REQUIRED WORK: Exactly as written, transcribe the data from its opening line through the line containing "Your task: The". Leave every picture out.

<<<<

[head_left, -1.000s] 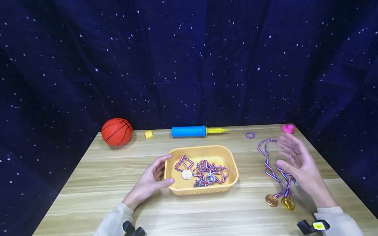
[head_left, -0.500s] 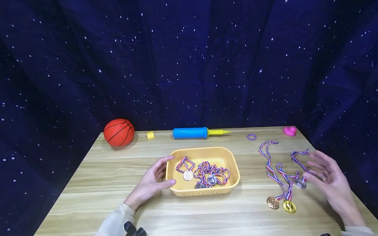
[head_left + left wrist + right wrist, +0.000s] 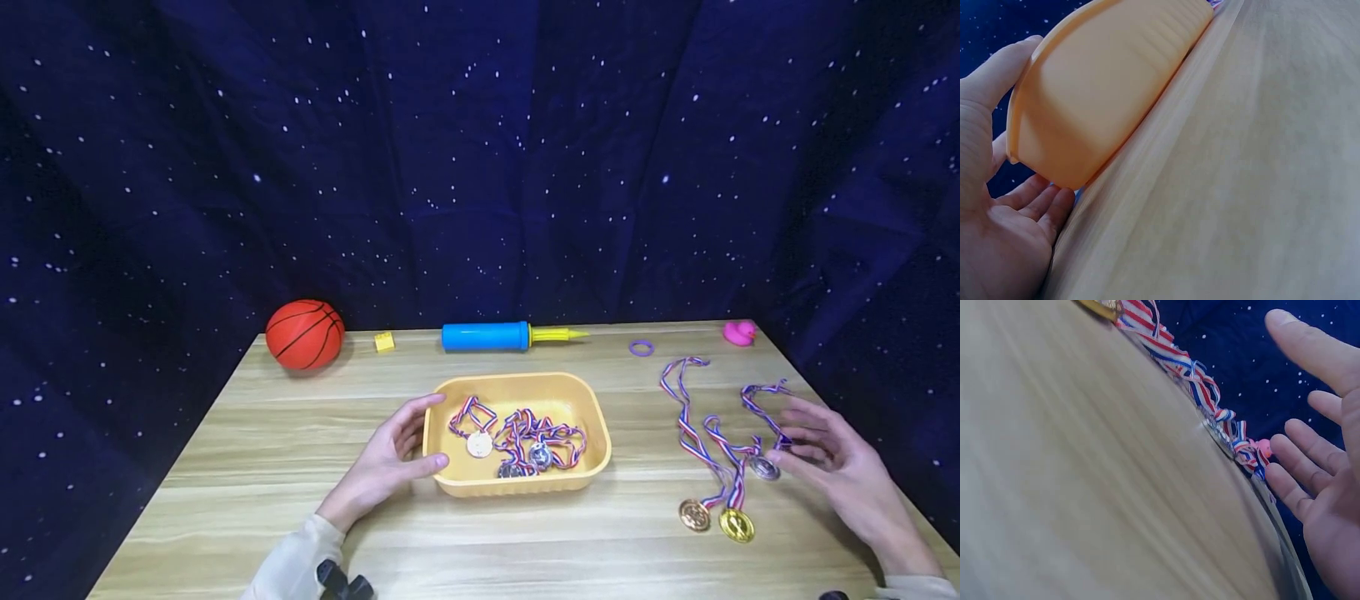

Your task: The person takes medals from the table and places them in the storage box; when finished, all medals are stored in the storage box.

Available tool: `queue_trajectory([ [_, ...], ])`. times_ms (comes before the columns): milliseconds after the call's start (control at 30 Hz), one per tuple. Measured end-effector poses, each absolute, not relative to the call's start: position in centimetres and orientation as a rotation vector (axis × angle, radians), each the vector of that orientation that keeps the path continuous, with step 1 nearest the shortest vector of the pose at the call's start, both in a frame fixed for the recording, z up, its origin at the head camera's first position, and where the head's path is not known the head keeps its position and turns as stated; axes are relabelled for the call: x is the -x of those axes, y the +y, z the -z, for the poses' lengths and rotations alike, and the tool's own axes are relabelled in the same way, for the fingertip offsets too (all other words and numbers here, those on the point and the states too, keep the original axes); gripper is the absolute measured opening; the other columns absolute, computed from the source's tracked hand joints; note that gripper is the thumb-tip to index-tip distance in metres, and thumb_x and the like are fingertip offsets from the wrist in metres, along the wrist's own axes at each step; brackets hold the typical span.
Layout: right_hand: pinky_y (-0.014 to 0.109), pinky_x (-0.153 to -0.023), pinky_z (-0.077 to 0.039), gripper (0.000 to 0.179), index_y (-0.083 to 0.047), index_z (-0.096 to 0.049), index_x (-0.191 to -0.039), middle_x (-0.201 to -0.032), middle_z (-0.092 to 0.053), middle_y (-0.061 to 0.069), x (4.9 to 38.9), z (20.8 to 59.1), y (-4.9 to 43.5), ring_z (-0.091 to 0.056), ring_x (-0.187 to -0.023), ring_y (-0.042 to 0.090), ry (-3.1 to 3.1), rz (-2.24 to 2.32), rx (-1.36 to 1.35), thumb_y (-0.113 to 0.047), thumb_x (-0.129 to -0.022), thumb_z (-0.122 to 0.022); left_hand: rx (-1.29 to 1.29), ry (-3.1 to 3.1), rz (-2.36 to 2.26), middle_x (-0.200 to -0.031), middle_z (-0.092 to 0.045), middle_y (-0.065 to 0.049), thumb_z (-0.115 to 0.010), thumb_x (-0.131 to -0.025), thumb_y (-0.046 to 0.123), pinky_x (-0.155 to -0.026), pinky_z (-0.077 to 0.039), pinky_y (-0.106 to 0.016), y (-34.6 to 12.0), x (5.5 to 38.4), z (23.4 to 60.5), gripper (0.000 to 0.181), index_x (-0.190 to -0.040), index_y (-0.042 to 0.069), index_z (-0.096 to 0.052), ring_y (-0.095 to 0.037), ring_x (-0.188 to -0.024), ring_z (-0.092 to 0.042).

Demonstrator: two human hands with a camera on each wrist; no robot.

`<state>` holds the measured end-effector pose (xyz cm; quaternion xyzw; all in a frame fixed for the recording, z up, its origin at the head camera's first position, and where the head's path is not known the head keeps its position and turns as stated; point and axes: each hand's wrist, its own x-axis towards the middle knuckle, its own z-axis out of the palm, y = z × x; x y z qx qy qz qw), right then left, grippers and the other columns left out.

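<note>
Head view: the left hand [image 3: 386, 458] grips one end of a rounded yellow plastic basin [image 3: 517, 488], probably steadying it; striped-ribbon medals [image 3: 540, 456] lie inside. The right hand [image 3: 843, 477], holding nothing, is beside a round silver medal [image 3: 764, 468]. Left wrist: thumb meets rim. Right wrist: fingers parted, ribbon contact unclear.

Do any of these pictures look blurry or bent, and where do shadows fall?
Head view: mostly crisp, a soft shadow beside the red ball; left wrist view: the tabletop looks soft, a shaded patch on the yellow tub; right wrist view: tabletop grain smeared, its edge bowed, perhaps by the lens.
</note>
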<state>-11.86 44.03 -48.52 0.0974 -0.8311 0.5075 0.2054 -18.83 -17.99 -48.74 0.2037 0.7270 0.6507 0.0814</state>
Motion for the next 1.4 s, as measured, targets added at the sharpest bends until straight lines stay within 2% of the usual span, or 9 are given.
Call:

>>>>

ANSWER BOX:
[head_left, -1.000s] 
[head_left, -0.500s] 
[head_left + left wrist + right wrist, +0.000s] 

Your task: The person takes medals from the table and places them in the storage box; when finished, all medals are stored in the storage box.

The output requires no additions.